Het leek zo mooi: een wijziging van de grondwet om het briefgeheim uit te breiden naar alle vormen van privécommunicatie. Maar toen het voorstel voor het nieuwe communicatiegeheim er eindelijk was, bleek minister Plasterk er een enorme achterdeur in te hebben gebouwd. Alle privécommunicatie tussen burgers is geheim – tenzij de regering daar anders over denkt.
Volgens het nieuwe voorstel mag er namelijk inbreuk worden gemaakt op het communicatiegeheim na machtiging van een minister of in het kader van de nationale veiligheid. Rechterlijke toetsing komt er dan niet aan te pas. En dat komt de regering mooi uit, aangezien we later dit jaar een wetswijziging kunnen verwachten die inlichtingendiensten de bevoegdheid geeft om massaal internetverkeer af te tappen.
Terwijl alle ogen dus gericht zijn op de Amerikaanse NSA, bouwt Plasterk verder aan de Nederlandse variant van Prism. De minister leek sowieso niet onder de indruk van de onthullingen van Edward Snowden. ‘De AIVD gebruikt Prism niet’, bracht hij naar buiten. Dat wisten we al, waar het om gaat is of de AIVD informatie gebruikt die via Prism is verkregen.
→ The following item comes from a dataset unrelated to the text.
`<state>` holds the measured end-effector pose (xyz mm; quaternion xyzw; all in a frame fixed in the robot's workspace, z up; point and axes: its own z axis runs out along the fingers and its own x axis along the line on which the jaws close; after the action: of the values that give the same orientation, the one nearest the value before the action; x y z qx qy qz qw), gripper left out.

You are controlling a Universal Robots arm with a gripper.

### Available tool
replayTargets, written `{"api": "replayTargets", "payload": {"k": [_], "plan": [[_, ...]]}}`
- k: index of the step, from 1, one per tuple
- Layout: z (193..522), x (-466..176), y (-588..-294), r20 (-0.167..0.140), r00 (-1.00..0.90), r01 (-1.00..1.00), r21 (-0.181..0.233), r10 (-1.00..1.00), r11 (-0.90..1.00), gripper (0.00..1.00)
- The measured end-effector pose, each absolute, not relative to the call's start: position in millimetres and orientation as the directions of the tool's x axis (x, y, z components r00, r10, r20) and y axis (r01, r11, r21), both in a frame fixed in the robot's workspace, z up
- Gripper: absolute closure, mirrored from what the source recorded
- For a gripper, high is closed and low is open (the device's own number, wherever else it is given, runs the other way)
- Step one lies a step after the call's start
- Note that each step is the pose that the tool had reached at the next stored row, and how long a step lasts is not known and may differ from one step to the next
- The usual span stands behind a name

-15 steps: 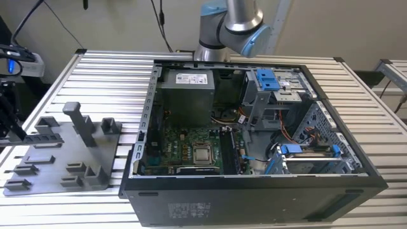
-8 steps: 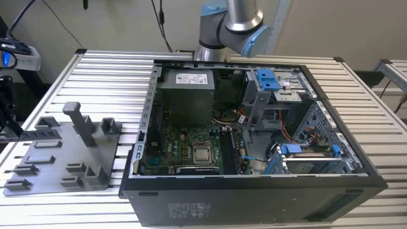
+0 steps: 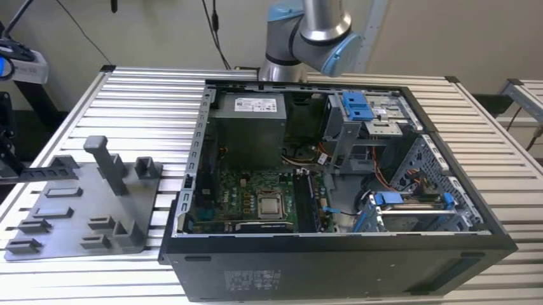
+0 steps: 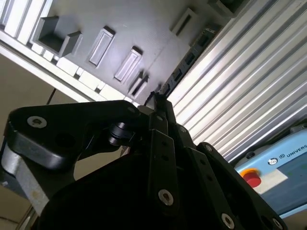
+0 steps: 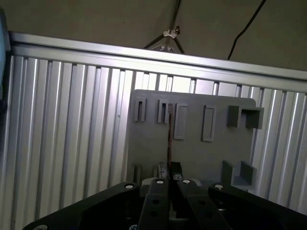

En dat laat Plasterk in het midden: “De wijze waarop specifieke gegevens zijn verkregen wordt in beginsel niet gedeeld.”
“Er is veel kritiek op hoe de Amerikaanse overheid burgers volgt, maar we vergeten onszelf een spiegel voor te houden,” zegt Nico van Eijk, professor aan het Instituut voor Informatierecht. “Het conceptvoorstel voor het communicatiegeheim laat zien dat het in Nederland niet beter gesteld is.”